What the exercise asks – Show, from the records below, all lines that contain the word "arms".

BEGIN

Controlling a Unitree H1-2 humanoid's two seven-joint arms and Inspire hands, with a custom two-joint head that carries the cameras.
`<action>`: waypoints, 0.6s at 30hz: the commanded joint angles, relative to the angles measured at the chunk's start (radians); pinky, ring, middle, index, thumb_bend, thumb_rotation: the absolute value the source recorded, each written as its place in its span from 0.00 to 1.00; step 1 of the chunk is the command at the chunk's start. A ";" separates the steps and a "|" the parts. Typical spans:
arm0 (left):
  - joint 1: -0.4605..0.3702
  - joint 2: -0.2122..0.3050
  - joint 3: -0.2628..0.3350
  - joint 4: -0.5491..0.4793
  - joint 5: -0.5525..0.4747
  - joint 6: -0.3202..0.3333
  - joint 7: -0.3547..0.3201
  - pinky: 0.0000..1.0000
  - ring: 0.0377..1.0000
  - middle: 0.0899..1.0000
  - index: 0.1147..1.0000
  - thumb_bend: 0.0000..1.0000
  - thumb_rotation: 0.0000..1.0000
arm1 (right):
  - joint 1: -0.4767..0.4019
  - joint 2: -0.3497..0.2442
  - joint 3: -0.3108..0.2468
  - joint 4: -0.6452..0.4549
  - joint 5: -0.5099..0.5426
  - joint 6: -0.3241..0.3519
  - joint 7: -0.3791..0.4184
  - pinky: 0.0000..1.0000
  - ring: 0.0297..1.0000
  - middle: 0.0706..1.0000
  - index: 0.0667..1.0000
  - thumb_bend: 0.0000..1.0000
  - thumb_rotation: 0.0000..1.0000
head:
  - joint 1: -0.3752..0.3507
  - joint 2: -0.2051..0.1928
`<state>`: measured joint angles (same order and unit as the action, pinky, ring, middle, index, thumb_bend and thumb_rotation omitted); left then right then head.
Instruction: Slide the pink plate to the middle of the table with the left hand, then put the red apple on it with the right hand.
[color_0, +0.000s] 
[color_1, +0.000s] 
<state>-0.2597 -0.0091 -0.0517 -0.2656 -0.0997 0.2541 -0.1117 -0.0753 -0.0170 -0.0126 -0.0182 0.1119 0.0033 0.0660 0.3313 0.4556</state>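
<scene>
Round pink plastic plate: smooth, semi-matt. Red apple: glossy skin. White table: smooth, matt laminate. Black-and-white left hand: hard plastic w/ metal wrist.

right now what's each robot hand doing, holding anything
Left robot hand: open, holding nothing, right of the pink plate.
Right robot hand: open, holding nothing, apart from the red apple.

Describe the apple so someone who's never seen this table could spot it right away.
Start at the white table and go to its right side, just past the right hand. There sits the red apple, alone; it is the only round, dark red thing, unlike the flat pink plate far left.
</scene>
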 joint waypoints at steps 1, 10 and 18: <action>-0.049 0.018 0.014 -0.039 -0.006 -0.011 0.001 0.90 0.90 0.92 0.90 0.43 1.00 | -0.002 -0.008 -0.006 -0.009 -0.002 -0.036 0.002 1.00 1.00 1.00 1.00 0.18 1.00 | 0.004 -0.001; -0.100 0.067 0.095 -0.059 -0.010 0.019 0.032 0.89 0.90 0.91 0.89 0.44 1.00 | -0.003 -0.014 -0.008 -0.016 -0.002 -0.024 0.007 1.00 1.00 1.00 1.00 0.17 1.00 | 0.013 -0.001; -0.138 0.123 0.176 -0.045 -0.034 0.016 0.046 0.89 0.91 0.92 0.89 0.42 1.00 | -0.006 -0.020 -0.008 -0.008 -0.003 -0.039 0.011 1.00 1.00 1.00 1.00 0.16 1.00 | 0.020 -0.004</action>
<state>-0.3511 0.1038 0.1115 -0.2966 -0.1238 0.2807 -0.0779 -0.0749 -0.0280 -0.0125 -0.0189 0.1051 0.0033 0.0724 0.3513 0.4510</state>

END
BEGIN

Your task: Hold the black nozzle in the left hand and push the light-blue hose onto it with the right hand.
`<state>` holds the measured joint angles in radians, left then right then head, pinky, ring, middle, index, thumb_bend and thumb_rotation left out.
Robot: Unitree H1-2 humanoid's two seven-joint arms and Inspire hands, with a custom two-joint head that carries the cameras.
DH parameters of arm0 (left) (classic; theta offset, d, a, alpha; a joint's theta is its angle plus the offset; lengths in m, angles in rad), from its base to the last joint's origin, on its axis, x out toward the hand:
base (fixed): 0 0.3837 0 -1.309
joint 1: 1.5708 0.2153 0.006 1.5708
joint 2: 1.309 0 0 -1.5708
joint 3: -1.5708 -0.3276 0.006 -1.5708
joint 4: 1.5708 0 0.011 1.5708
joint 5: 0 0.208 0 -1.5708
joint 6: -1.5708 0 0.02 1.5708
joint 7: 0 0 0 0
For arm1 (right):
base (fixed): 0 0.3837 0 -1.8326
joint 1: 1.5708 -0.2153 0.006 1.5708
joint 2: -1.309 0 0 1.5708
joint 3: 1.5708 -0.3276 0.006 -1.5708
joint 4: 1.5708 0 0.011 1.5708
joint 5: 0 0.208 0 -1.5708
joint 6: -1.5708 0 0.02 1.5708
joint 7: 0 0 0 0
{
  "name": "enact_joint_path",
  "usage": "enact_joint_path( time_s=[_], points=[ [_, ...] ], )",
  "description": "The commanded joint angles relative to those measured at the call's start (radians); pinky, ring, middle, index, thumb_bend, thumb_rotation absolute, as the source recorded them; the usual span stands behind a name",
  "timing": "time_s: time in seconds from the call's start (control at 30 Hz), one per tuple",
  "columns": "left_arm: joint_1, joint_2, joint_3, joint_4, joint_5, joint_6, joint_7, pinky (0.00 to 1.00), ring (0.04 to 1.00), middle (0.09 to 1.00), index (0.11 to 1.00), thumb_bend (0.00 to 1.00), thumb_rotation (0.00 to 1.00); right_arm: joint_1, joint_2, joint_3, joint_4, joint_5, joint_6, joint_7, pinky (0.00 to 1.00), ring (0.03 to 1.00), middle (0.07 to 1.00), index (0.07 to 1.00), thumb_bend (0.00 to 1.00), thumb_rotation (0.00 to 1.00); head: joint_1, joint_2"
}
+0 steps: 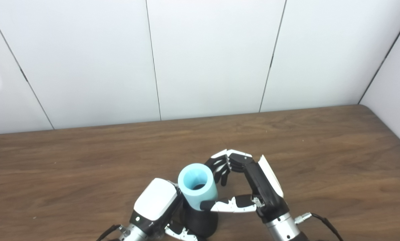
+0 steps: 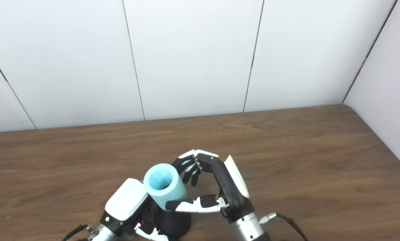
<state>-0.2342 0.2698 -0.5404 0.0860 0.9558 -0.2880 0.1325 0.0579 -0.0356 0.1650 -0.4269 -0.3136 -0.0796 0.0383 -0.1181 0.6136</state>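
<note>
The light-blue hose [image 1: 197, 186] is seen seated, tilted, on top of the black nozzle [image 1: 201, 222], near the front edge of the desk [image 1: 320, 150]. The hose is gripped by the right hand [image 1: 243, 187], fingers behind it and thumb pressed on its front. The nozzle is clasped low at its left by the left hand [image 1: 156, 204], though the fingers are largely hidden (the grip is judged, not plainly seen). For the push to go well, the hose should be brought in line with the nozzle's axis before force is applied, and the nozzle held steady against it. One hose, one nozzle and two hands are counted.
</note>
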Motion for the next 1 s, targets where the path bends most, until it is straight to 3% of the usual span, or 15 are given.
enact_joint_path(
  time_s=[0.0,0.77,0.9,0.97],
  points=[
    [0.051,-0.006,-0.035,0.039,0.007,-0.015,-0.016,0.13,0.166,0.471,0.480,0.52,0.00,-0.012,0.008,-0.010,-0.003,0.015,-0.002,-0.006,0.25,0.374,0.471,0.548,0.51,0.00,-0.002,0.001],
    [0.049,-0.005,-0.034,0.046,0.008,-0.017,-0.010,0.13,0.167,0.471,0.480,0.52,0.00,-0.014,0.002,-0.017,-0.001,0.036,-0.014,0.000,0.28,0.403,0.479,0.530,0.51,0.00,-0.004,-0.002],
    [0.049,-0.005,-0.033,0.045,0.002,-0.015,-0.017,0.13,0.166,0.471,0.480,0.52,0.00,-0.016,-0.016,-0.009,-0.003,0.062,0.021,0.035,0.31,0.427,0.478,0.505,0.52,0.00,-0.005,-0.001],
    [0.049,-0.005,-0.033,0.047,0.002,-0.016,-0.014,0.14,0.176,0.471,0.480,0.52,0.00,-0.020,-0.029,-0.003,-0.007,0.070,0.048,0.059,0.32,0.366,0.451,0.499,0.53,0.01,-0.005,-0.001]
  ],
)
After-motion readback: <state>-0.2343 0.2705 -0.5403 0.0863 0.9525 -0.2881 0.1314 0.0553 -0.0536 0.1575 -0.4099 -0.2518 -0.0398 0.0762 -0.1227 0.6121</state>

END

Completed exercise –
Controlling a Unitree H1-2 humanoid's two seven-joint arms and Inspire hands, with a custom two-joint head that carries the cameras.
Robot: Unitree H1-2 humanoid's two seven-joint arms and Inspire hands, with a custom two-joint head that carries the cameras.

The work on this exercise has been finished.